- [Prompt] Your answer should consist only of the lines below from the one with "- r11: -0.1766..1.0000" through the one with "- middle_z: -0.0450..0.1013", copied exactly.

- [Data provided]
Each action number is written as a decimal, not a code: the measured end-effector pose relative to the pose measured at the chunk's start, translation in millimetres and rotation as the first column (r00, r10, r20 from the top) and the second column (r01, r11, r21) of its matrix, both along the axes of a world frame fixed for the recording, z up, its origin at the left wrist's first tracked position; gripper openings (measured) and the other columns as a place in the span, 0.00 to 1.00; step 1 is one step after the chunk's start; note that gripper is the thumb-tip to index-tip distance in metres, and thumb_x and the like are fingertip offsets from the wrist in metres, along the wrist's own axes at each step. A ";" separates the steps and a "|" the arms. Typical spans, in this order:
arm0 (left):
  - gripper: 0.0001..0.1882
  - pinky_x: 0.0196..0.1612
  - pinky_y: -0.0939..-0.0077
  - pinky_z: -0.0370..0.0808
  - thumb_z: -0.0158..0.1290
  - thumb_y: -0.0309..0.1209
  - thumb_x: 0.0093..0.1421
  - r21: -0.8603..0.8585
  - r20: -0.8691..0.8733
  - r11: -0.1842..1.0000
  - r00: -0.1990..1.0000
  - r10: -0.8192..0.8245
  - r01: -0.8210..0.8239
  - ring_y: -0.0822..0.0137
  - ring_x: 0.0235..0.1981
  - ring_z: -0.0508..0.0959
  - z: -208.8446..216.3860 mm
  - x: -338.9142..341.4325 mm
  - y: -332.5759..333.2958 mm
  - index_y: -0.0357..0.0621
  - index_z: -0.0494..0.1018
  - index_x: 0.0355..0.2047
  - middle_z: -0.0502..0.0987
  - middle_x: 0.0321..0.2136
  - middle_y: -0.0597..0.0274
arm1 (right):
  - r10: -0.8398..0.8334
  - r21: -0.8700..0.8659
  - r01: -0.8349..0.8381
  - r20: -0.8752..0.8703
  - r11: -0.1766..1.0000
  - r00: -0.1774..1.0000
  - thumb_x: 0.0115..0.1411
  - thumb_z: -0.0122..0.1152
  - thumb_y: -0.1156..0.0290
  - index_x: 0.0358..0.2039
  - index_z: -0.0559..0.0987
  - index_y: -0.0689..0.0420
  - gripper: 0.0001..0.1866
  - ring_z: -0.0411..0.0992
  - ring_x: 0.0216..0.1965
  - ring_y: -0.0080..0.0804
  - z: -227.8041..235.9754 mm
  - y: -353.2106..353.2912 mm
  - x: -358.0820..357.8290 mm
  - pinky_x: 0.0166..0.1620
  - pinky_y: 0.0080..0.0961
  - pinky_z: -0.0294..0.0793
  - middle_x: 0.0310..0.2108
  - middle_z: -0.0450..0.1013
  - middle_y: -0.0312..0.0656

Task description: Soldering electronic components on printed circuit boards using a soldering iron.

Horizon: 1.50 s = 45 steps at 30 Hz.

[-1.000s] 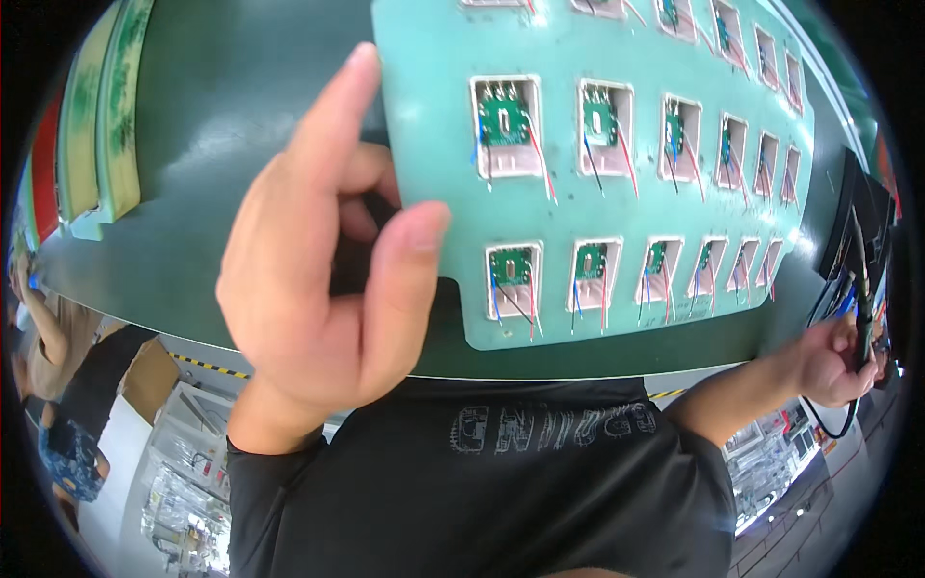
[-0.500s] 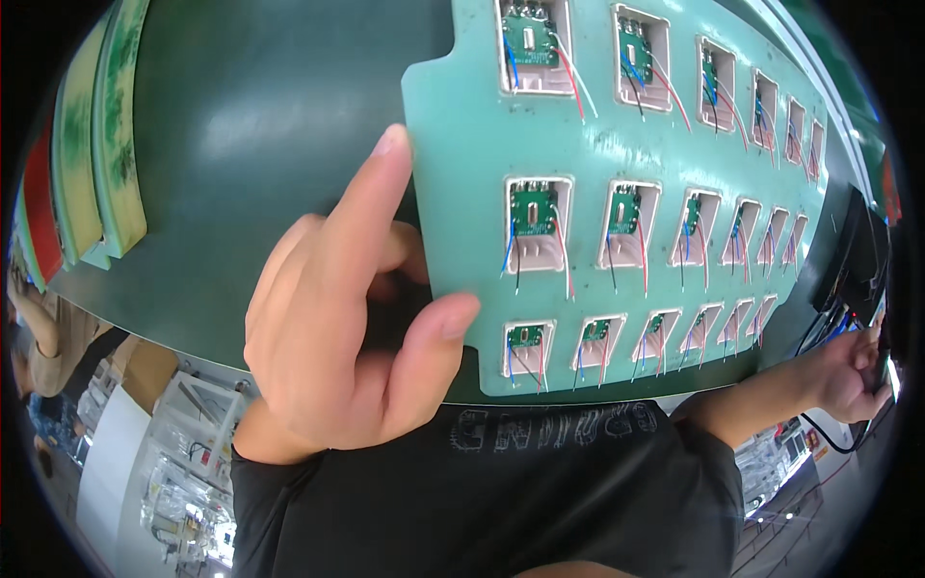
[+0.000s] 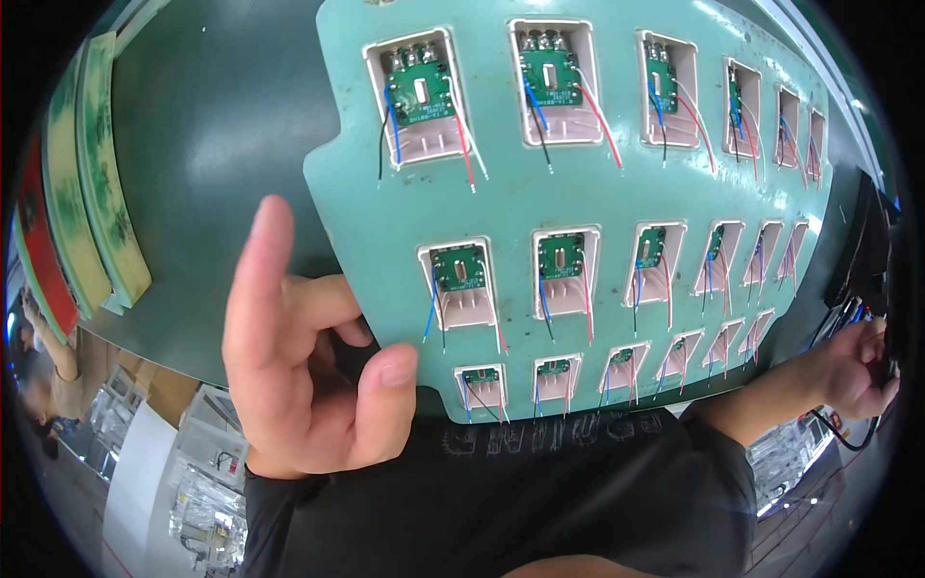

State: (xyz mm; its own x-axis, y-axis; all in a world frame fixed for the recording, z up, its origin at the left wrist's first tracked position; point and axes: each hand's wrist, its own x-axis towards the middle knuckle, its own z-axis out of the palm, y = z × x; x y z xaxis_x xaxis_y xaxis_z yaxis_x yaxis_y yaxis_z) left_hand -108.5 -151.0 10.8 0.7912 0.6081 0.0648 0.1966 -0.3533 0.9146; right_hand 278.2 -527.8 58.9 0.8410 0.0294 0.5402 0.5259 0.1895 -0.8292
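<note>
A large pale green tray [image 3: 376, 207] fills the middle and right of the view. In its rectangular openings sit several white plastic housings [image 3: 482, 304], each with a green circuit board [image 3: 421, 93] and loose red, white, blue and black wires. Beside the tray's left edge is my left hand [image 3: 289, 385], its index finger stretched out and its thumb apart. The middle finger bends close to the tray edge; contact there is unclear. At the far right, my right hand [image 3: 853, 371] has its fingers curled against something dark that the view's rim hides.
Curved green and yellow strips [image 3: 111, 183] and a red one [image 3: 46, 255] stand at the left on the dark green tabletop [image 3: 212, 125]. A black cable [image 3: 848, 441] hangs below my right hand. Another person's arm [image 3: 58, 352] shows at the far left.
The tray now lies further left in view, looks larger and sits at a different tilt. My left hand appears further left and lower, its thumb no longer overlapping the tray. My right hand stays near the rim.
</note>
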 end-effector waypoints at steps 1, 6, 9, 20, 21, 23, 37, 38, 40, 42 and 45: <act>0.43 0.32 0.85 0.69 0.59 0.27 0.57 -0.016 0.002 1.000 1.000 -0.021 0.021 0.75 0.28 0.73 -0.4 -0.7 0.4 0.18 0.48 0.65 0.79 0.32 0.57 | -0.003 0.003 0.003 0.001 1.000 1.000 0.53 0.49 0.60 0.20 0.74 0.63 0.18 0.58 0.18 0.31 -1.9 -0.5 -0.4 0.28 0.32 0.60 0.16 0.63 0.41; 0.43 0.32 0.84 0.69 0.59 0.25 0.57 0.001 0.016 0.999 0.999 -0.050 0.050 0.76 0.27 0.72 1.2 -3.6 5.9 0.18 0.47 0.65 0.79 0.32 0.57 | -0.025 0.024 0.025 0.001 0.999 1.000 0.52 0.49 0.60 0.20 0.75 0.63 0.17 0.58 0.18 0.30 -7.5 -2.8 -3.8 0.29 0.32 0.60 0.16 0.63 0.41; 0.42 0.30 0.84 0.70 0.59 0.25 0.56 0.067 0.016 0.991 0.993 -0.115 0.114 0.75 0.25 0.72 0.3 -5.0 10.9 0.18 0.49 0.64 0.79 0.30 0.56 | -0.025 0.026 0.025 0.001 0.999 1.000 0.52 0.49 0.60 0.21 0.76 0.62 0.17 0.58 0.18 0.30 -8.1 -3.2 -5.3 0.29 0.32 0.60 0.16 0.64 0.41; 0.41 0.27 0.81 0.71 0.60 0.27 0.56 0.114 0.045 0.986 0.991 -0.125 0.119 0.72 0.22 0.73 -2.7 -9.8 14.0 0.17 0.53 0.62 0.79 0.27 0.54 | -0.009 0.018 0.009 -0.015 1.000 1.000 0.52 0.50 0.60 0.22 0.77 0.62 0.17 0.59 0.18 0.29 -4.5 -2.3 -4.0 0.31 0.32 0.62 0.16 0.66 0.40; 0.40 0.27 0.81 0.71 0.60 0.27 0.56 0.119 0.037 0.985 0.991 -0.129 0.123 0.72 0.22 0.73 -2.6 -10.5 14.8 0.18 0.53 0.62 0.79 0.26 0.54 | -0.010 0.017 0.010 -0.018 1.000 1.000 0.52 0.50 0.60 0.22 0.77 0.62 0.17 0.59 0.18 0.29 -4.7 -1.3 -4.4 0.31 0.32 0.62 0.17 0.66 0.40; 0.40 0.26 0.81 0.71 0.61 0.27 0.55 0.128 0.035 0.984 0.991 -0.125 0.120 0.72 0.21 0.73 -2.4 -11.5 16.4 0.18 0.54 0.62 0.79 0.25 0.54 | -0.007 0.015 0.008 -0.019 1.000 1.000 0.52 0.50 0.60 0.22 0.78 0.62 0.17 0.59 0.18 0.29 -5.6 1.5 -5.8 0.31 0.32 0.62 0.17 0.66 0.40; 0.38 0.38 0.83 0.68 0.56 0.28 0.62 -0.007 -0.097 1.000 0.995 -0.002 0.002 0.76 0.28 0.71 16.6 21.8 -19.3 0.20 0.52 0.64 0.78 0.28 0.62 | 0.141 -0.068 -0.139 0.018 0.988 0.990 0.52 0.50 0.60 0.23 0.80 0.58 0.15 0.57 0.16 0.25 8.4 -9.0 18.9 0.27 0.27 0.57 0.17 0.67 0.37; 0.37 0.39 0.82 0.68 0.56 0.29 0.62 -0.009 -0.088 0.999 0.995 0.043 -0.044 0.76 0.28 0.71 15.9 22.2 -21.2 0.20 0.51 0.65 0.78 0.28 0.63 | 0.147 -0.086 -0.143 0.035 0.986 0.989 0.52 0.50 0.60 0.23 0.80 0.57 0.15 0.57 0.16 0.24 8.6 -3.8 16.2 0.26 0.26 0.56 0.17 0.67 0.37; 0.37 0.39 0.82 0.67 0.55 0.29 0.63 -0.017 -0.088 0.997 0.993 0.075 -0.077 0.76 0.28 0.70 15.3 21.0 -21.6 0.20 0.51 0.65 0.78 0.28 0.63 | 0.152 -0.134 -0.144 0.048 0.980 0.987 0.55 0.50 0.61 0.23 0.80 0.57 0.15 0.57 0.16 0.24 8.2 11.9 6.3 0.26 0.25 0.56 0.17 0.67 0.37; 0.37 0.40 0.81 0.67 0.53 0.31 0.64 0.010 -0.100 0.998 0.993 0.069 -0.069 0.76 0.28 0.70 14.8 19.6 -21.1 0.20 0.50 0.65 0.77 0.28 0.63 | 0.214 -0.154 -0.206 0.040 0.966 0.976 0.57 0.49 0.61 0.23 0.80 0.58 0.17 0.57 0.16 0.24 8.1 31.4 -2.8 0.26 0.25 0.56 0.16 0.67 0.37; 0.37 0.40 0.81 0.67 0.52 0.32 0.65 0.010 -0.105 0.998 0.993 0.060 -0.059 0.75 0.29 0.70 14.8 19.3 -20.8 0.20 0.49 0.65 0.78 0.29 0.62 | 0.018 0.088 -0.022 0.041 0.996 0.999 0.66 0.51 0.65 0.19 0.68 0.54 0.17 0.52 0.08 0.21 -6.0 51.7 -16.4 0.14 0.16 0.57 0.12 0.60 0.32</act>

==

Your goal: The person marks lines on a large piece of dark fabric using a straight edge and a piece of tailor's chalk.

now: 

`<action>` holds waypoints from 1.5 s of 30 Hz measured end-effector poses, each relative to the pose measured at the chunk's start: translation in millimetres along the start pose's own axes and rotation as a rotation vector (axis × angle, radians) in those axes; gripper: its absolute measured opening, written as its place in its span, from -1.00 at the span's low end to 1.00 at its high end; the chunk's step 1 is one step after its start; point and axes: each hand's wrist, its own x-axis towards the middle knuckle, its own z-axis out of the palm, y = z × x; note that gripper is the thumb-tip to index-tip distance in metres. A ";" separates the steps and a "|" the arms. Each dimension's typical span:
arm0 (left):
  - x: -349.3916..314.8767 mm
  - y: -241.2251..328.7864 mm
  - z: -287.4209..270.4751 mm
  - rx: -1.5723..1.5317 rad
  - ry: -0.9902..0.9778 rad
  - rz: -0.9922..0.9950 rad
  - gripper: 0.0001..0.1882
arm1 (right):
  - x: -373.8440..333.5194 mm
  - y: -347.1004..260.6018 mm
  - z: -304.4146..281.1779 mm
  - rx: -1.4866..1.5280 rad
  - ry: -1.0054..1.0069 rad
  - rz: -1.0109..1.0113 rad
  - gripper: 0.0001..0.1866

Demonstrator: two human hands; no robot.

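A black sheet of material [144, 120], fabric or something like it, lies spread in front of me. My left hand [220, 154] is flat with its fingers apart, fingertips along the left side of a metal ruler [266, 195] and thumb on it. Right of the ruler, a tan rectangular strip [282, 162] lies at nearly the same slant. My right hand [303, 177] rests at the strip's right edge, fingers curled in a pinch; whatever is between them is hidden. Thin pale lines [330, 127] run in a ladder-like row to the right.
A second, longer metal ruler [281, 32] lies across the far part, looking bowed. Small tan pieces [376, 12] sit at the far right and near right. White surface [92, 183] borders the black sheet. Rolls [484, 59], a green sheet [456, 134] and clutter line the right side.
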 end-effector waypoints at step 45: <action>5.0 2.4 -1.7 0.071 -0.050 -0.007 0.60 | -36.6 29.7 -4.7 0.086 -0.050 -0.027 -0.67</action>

- [Response to this task]
  - r11: -0.1766..1.0000
  - r00: -0.1774..1.0000
  - thumb_x: 0.0115..0.1411
  - thumb_z: -0.0122..0.1152
  - thumb_y: -0.1156..0.0290
  - index_x: 0.0358..0.2039
  - index_z: -0.0559..0.0987
  - index_y: -0.0689..0.0420
  - gripper: 0.0001..0.1866
  - ring_z: -0.0411..0.0992
  - ring_x: 0.0216..0.1965
  - ring_y: -0.0080..0.0804
  - z: -227.8041..235.9754 mm
  - y: -353.2106..353.2912 mm
  - x: -358.0820..357.8290 mm
  - pinky_x: 0.0166..0.1620
  - pinky_y: 0.0080..0.0961
  - pinky_z: -0.0294..0.0793
  - middle_x: 0.0310..0.2108
  - middle_z: -0.0450..0.1013

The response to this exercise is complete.